▶ Work order
Exactly as written, output each of the lines below, with no images.

═════ Data block

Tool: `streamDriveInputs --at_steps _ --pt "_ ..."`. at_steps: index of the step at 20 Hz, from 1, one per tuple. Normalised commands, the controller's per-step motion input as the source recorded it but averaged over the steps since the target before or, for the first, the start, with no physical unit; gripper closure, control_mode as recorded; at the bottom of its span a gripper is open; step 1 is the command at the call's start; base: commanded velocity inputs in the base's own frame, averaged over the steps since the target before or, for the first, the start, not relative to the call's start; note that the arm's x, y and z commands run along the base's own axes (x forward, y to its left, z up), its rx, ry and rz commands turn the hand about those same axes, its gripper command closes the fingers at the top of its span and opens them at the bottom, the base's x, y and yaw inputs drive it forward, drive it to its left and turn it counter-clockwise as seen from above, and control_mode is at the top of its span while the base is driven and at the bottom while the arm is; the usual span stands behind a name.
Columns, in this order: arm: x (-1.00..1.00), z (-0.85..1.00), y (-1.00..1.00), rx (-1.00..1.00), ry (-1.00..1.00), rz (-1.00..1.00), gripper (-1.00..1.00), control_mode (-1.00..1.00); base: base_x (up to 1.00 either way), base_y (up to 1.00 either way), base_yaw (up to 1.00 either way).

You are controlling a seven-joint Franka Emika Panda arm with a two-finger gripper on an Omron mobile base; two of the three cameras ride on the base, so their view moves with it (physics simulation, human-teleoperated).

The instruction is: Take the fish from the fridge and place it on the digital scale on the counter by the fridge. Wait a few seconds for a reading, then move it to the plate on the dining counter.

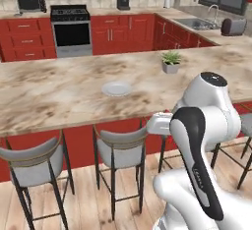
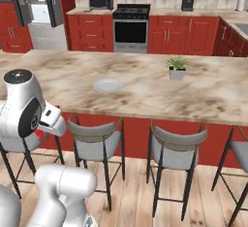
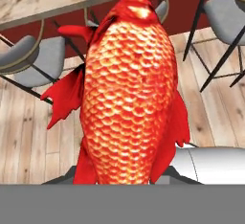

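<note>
One arm, folded low in front of the slab (image 1: 59, 89); its elbow stands at about slab height and the hand (image 2: 51, 119) points sideways beneath the slab's edge, above the stools (image 2: 97, 138); a speck of red shows at the hand in the right base view. In the hand view the fish (image 3: 127, 94) sits close against the camera, held in the gripper (image 3: 122, 180), whose fingers are hidden behind its body; how wide they stand I cannot tell. The fish is red-orange, with bright scaled flanks, darker red fins out to both sides, and one end pointing up toward the slab's edge; wood floor and stool seats lie behind it. The plate (image 1: 116, 88) lies flat on the slab, pale and round, well apart from the fish; a potted plant (image 1: 171, 61) stands farther along.
</note>
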Motion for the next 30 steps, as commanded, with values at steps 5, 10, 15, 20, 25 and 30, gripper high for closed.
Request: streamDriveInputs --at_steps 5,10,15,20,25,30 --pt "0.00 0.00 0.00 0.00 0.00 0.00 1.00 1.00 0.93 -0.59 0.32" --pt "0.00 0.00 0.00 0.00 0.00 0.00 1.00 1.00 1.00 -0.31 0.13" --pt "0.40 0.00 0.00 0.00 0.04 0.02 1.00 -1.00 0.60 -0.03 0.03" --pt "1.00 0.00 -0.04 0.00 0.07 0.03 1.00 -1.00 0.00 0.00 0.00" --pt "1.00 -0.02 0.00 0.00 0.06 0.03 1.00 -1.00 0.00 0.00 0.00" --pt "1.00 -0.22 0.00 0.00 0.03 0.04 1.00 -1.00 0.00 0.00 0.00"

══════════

▶ Problem solution
Tool: `streamDriveInputs --at_steps _ --pt "_ ..."`. at_steps: index of the step at 20 Hz, from 1, one per tuple. Normalised commands, the controller's per-step motion input as the source recorded it but averaged over the steps since the target before or, for the first, the start, with no physical unit; gripper closure, control_mode as recorded; at the bottom of its span a gripper is open; step 1 is the command at the call's start; base: commanded velocity inputs in the base's own frame, averaged over the steps since the target before or, for the first, the start, not relative to the call's start; note that the arm's x, y and z commands run along the base's own axes (x forward, y to its left, z up), its rx, ry and rz commands turn the hand about those same axes, its gripper command closes the fingers at the top of its span and opens them at the bottom, the base's x, y and yaw inputs drive it forward, drive it to its left and turn it counter-clockwise as seen from above, and control_mode is at the top of its span while the base is driven and at the bottom while the arm is; the usual span stands behind a name.
Columns, in this order: arm: x (-1.00..1.00), z (-0.85..1.00), y (-1.00..1.00), rx (-1.00..1.00), ry (-1.00..1.00), rz (-1.00..1.00), gripper (-1.00..1.00), control_mode (-1.00..1.00); base: base_x (up to 1.00 either way), base_y (up to 1.00 either way), base_yaw (up to 1.00 either way).

You are controlling a seven-joint Franka Emika Panda arm with a two-finger gripper on an Omron mobile base; two of the three cameras ride on the base, so their view moves with it (physics simulation, human-teleoperated).

The instruction is: Take the fish from the fridge and place it on the digital scale on the counter by the fridge. Wait a few seconds for a reading, then move it to the plate on the dining counter.


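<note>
One arm, folded low in front of the slab (image 1: 59, 89); its elbow stands at about slab height and the hand (image 2: 51, 119) points sideways beneath the slab's edge, above the stools (image 2: 97, 138); a speck of red shows at the hand in the right base view. In the hand view the fish (image 3: 127, 94) sits close against the camera, held in the gripper (image 3: 122, 180), whose fingers are hidden behind its body; how wide they stand I cannot tell. The fish is red-orange, with bright scaled flanks, darker red fins out to both sides, and one end pointing up toward the slab's edge; wood floor and stool seats lie behind it. The plate (image 1: 116, 88) lies flat on the slab, pale and round, well apart from the fish; a potted plant (image 1: 171, 61) stands farther along.
</note>
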Motion for the next 30 steps, as commanded, with values at steps 5, 10, 15, 20, 25 and 30, gripper high for closed.
Request: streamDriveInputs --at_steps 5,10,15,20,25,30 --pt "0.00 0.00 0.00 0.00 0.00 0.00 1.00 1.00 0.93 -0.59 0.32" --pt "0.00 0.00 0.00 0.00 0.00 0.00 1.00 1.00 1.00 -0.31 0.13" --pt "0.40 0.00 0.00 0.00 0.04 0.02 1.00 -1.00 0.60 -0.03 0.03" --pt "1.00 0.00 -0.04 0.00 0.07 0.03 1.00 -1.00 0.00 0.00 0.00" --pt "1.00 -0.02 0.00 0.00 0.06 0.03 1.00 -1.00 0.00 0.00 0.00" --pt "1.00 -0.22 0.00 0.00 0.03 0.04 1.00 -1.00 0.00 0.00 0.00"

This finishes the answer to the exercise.